From Publishers Weekly:
An unidentified corpse found in a hotel room. A baffled police investigator turning for help to a cynical, disillusioned private investigator. A few fistfights, a bit of sex and red herrings galore. These may seem no more than typical conventions for a detective novel of the hard-boiled school. But U.S.S.A. is far more. Its setting is the near future, in a Russia conquered by the U.S. after WW III, which ended not in Armageddon, but with the failure of Soviet missile systems to function. Madsen ( Black Plume ) convincingly depicts an occupation more entrepreneurial than military. Yesterday's enemies are today's customers: Golden Arches and the Goodyear Blimp, American Express and 7-11, all have emigrated; a Disneyland is under construction in Moscow. Private eye Dan Joplin, a CIA agent whose job disappeared with victory, walks mean streets from booming downtown Moscow to a Siberia devastated by nuclear attack, where survivors are kept in strict quarantine. To solve the novel's puzzle he must understand a spectrum of a well-drawn characters, Russian and American, caught in a vortex of change that has made previous knowledge irrelevant, and living in a new order emphasizing buying and selling, better able to supply consumer goods than value systems. This superior thriller owes something to Tom Clancy, but much more to Raymond Chandler. BOMC and Mysterious Book Club alternates.

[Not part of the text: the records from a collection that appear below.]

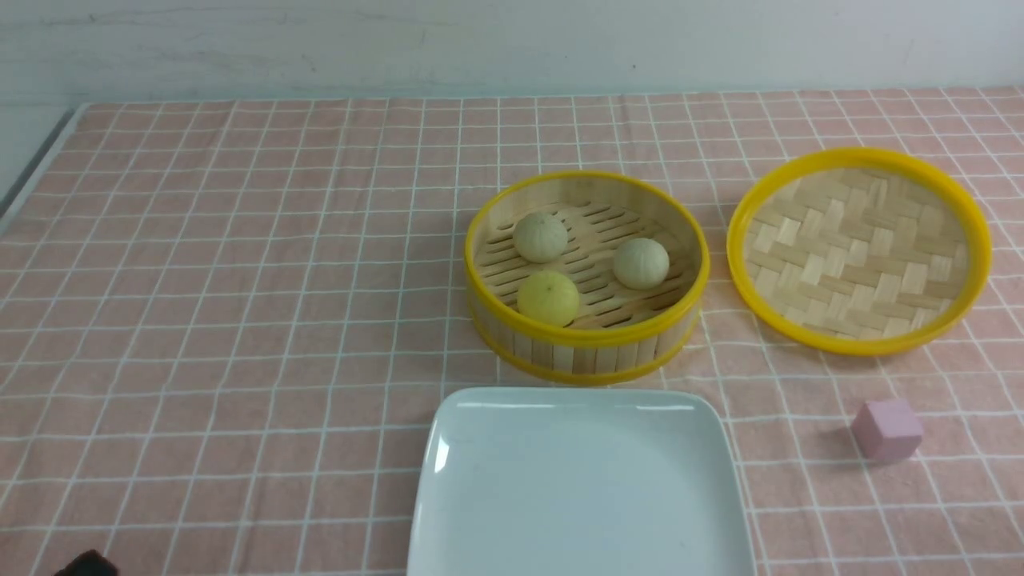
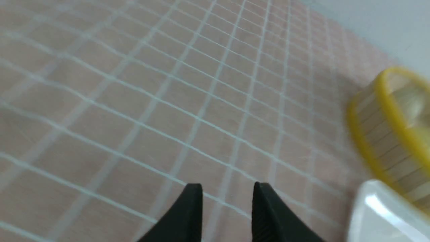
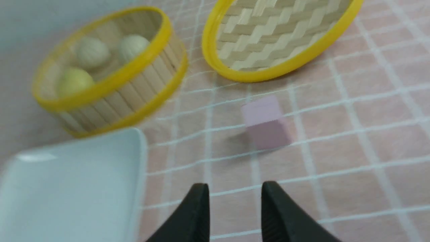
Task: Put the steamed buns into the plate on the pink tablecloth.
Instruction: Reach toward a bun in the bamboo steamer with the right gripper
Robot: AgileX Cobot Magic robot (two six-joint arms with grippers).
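Observation:
Three steamed buns lie in the round bamboo steamer point(image 1: 588, 340): two pale ones point(image 1: 541, 236) point(image 1: 641, 262) and a yellow one point(image 1: 548, 298). The white square plate point(image 1: 580, 480) lies empty on the pink tablecloth point(image 1: 240, 280), just in front of the steamer. My left gripper point(image 2: 228, 188) hangs open over bare cloth to the left of the plate point(image 2: 386, 211), nothing between its fingers. My right gripper point(image 3: 235, 188) is open too, over cloth to the right of the plate point(image 3: 67, 188). Its view shows the buns point(image 3: 90, 52) in the steamer point(image 3: 111, 97).
The steamer's woven lid point(image 1: 860, 248) lies upside down to the right of the steamer. A small pink cube point(image 1: 886, 430) sits in front of the lid, close ahead of my right gripper point(image 3: 267, 126). A white wall runs behind the table.

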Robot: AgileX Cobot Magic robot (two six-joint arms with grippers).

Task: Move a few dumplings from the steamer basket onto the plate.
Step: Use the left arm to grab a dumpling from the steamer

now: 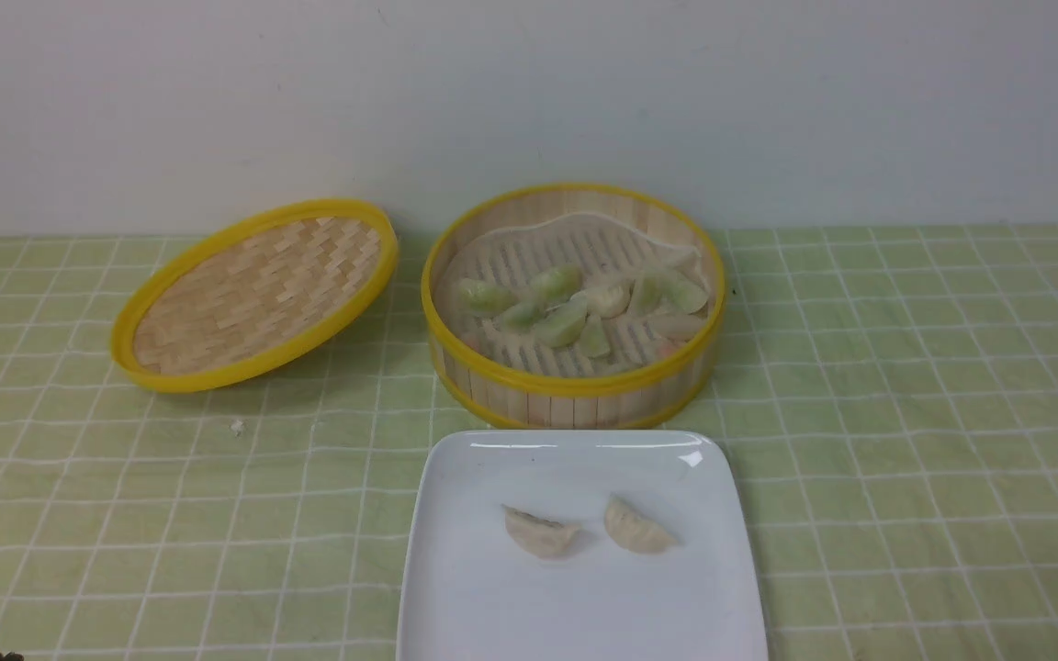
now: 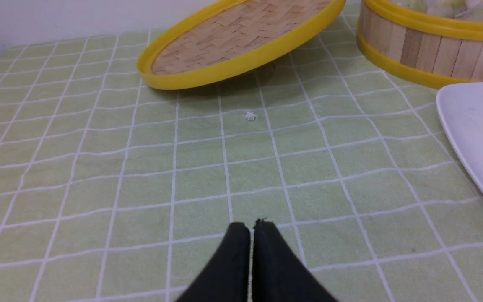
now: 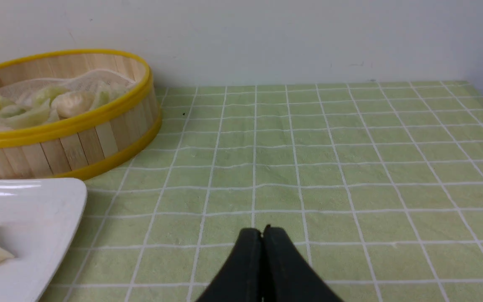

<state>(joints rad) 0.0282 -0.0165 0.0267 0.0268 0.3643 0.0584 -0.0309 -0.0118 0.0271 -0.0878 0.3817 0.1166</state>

Copyright 1989 Reed Business Information, Inc.
From Library Journal:
This engrossing futuristic thriller is set in the U.S.-occupied Soviet Union where the Military Occupation Police are attempting to solve a series of brutal murders of individuals connected to the "NUCDET," the quarantined and heavily contaminated area of nuclear detonation. There, where victims of radiation-induced illnesses are doomed to spend their final days imprisoned behind barbed wire, no price is too high to pay for freedom. This vision of the "New Russia" is fascinating and totally believable, from the opening of the Moscow Disneyland to the desperate trek across the tundra by a double-agent's escaping family. The author, a screenwriter, employs a fast-paced cinematic style which carries the reader smoothly from scene to scene. The movie version can't be far behind.
- Marcia R. Hoffman, M.L.S., Hoechst Celanese Corp., Somerville, N.J.